[Supplied records]

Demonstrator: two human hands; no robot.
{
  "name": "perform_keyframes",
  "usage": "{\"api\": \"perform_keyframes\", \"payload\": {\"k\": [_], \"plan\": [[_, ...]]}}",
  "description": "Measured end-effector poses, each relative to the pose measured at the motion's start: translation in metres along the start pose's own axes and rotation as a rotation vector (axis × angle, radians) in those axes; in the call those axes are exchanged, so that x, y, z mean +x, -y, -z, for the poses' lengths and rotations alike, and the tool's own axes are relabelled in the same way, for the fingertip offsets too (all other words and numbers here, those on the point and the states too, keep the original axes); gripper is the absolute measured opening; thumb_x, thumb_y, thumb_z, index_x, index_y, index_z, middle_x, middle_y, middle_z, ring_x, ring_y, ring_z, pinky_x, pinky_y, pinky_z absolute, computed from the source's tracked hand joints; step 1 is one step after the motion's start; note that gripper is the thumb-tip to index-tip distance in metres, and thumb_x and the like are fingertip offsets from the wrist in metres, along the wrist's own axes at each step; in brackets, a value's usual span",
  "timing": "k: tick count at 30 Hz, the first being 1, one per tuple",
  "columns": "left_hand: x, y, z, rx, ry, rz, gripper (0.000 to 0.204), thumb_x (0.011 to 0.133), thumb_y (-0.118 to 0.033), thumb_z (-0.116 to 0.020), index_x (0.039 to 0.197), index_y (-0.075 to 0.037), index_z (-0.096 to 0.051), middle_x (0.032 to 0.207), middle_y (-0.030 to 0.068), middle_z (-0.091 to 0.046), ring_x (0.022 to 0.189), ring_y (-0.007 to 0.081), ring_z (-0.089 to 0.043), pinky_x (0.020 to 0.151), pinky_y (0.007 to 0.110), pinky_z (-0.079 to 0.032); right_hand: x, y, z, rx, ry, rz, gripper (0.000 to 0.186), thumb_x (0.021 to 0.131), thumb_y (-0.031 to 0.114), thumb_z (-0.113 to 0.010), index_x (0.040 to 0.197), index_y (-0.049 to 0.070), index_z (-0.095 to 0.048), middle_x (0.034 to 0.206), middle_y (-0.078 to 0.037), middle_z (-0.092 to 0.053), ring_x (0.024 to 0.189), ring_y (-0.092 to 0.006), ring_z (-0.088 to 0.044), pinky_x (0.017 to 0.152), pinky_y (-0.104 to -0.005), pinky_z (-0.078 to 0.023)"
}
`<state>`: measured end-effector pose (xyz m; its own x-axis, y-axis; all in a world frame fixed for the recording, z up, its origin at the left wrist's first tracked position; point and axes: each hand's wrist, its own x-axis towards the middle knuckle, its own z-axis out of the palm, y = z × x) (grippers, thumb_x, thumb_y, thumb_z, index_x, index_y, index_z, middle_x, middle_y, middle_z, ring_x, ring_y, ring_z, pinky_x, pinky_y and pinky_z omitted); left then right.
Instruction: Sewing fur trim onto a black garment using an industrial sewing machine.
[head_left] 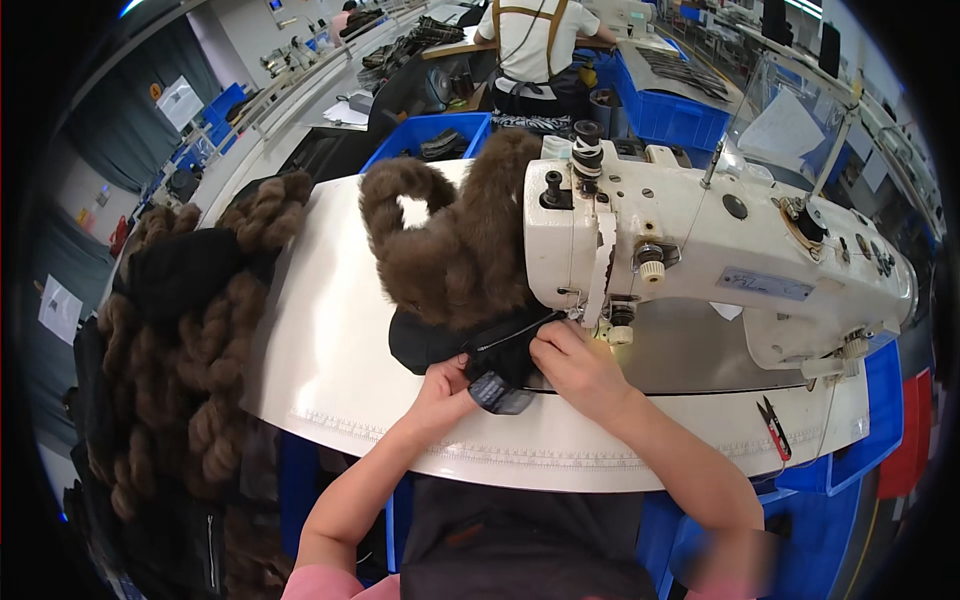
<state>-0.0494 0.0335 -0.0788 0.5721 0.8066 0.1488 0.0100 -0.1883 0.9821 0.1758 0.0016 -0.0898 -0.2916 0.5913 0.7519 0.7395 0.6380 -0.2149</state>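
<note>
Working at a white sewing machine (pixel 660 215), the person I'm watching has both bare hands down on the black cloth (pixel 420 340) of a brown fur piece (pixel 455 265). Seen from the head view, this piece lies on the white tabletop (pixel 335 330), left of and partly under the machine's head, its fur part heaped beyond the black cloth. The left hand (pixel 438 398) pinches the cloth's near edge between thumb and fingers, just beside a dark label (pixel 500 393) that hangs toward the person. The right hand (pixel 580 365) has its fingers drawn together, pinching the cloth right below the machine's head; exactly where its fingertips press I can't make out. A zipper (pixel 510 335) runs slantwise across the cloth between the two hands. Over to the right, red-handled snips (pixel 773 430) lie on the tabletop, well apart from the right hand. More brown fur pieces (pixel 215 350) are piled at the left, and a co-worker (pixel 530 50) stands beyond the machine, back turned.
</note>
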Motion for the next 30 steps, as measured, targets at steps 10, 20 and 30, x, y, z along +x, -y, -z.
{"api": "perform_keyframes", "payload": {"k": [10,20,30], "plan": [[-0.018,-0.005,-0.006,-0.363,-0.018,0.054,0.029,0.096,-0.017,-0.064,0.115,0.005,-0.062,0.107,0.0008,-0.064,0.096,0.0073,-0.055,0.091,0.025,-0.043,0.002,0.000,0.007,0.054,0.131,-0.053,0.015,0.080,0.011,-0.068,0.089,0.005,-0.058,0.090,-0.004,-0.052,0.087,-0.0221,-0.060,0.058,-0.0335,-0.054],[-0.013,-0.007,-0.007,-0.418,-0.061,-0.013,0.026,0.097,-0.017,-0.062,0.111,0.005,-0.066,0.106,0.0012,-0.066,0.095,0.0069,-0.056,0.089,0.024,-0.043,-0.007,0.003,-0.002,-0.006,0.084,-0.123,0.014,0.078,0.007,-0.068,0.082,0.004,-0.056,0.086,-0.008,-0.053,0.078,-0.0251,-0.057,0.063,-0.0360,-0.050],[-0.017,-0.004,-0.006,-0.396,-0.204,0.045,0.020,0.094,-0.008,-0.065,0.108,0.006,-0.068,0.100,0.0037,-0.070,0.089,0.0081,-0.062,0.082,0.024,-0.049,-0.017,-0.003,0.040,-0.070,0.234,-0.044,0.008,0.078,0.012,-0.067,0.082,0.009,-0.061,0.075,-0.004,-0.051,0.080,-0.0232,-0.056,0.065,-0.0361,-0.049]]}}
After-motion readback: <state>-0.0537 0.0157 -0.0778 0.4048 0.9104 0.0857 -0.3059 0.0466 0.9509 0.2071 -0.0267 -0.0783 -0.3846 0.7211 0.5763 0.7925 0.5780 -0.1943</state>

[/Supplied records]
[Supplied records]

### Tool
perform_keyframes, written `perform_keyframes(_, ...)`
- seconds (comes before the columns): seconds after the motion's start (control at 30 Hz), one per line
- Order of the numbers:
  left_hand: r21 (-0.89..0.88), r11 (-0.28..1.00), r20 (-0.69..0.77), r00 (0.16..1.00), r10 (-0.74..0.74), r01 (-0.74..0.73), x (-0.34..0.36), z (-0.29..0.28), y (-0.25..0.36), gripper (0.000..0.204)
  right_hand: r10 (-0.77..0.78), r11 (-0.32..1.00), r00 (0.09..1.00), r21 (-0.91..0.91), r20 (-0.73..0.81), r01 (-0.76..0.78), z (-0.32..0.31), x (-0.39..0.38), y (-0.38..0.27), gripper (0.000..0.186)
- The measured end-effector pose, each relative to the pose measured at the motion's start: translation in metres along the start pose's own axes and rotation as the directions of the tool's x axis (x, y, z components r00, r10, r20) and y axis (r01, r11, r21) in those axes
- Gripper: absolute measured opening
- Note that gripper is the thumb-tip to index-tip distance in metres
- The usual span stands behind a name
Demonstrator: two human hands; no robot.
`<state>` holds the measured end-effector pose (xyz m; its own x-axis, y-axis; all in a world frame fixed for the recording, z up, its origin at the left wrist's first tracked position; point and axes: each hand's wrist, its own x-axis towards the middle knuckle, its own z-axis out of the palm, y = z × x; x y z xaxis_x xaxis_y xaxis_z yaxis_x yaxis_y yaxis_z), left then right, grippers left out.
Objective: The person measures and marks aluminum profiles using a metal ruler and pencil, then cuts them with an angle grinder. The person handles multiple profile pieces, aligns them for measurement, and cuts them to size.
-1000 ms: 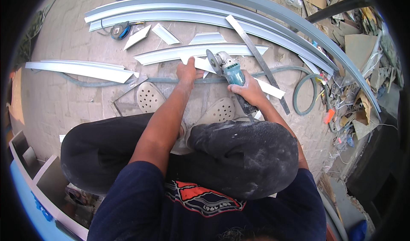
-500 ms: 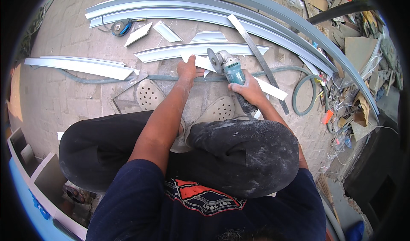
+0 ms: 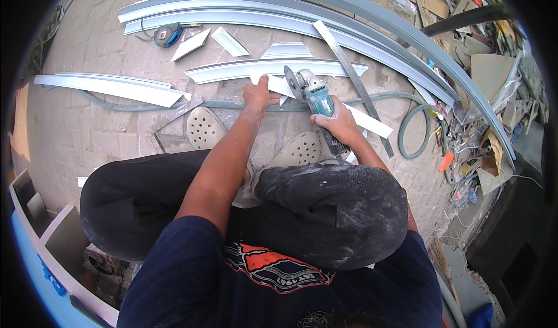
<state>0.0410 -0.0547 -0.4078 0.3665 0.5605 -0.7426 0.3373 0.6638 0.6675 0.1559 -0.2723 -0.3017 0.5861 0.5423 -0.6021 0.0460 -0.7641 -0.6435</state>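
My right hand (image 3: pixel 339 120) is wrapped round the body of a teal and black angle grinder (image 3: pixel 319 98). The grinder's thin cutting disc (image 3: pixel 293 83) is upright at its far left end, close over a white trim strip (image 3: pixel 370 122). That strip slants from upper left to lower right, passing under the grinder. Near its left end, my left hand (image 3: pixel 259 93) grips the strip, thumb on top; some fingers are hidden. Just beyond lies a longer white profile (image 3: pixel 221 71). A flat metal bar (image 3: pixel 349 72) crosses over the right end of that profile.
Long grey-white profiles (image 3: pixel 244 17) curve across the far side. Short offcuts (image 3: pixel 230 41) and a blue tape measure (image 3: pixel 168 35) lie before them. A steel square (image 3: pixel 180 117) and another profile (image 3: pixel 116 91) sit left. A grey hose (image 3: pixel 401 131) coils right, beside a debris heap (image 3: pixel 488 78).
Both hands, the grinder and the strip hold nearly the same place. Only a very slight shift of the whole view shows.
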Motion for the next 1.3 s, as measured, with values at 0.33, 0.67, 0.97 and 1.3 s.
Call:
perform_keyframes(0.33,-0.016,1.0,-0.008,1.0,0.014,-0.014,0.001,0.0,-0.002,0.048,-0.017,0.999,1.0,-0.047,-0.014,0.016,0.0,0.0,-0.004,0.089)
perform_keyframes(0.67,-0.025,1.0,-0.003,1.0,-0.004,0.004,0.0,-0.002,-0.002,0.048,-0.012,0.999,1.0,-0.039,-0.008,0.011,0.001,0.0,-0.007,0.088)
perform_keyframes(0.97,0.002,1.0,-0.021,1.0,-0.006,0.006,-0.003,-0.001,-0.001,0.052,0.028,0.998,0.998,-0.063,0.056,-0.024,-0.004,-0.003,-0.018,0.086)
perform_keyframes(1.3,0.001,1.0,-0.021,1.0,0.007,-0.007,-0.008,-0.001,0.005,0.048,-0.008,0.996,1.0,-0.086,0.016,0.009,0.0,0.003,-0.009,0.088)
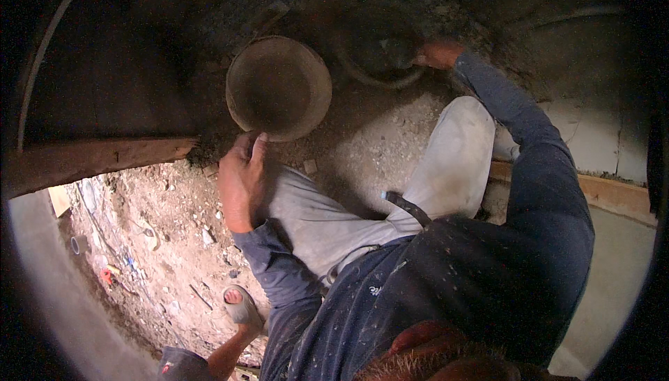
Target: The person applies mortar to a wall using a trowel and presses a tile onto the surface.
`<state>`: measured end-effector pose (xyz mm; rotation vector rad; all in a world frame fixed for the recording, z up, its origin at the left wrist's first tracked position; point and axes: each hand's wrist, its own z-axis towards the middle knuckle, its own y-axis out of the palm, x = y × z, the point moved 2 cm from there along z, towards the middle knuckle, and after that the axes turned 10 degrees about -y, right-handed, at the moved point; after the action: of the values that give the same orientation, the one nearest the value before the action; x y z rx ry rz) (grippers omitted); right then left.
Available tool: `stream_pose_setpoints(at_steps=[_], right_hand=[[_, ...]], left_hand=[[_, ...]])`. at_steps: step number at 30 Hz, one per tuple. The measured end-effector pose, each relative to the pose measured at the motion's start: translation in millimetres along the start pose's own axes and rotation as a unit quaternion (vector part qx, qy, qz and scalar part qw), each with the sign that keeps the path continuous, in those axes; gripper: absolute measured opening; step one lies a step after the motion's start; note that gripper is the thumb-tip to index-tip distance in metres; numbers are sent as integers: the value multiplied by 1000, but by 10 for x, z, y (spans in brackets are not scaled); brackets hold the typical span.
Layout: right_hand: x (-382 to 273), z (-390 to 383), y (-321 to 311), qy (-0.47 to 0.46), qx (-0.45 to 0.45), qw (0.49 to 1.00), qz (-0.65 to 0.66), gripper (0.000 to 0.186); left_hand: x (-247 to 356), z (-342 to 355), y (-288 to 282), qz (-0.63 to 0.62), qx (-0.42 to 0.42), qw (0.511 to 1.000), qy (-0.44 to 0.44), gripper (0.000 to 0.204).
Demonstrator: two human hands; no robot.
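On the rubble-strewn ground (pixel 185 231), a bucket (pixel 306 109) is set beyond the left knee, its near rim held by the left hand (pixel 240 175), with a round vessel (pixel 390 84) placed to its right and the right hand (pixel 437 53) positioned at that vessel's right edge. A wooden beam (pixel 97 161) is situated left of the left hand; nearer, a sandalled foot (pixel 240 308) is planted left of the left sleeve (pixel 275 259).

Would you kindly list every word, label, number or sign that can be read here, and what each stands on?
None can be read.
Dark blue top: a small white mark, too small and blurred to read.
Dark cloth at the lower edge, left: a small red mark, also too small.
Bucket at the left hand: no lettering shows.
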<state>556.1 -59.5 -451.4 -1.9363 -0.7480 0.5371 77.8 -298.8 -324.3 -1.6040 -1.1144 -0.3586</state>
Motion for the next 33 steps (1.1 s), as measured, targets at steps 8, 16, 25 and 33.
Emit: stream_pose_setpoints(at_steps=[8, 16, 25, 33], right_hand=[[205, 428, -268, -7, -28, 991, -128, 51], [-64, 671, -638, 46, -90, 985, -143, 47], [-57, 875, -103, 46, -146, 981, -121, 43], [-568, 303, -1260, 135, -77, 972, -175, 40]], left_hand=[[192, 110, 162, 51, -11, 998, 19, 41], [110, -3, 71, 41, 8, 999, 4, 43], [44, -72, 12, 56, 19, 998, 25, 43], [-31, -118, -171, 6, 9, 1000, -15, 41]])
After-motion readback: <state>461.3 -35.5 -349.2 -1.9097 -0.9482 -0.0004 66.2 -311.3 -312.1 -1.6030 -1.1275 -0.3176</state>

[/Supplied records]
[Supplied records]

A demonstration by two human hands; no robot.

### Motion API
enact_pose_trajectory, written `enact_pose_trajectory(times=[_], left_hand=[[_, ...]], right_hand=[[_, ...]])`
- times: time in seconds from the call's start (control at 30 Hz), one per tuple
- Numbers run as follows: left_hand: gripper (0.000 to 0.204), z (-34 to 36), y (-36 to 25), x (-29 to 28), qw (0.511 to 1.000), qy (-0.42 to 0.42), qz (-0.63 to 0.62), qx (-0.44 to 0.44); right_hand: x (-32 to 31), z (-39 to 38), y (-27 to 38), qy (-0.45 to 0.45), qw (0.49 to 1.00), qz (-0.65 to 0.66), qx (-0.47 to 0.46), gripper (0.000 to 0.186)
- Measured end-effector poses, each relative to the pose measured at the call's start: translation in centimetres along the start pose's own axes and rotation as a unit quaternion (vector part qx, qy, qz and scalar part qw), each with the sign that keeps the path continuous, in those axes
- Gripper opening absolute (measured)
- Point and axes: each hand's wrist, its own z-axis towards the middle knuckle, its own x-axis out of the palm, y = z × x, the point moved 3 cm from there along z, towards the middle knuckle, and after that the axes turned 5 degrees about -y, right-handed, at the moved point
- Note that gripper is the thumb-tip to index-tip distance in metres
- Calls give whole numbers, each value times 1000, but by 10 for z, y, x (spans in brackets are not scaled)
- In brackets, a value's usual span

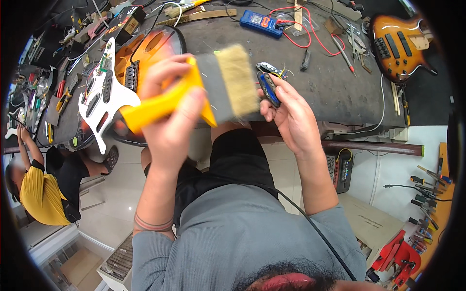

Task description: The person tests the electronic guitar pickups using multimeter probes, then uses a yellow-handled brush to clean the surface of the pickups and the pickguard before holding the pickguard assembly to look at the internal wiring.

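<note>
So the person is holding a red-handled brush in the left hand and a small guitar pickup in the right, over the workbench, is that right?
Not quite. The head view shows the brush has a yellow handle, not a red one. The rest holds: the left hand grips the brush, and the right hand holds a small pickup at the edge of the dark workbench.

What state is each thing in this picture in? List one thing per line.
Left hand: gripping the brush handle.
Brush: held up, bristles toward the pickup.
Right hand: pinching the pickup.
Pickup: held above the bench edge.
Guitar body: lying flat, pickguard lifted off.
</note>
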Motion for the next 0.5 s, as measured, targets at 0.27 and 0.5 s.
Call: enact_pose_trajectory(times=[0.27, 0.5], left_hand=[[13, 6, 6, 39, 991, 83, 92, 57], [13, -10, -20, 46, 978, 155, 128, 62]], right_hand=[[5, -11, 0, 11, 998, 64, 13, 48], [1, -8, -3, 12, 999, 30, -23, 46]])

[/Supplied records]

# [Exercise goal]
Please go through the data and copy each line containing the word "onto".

# [Problem solution]
Instruction: Sewing fur trim onto a black garment using an industrial sewing machine.
Target: The person applies mortar to a wall using a trowel and presses a tile onto the surface.

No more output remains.